[DATA EXCERPT]

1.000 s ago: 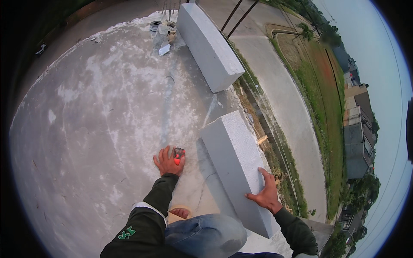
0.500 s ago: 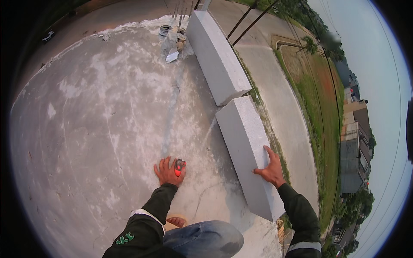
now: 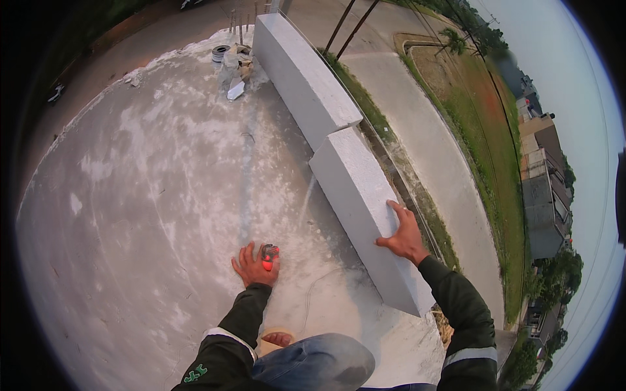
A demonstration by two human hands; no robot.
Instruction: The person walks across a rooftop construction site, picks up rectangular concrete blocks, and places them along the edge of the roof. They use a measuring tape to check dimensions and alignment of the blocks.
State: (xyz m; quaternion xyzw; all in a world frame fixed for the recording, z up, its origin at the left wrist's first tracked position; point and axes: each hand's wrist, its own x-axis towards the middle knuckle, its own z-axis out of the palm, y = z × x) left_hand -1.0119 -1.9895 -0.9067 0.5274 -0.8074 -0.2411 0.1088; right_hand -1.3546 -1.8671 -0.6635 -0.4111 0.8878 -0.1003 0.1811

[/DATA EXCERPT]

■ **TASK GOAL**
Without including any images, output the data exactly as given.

■ **TASK RESPONSE**
1.000 s ago: 
0.500 s ago: 
now: 
A demonstration by two human hands; no robot.
Instruction: The person walks across a rooftop construction site, picks up rectangular concrete blocks, and places them along the edge of the roof. They use a measuring tape to check dimensions and alignment of the blocks.
State: (xyz m; quaternion xyzw; all in a world frame fixed for the recording, z up, its origin at the left wrist's first tracked position; point and axes: each hand's wrist, its own x-axis towards the middle knuckle, its own z-axis out of the palm, y = z × x) left_hand -1.0119 -1.9895 -0.9067 0.5274 -0.8074 -0.2411 0.1088; right_hand -1.3546 -1.8671 -0.6635 -0.4111 0.8878 -0.1003 0.1811

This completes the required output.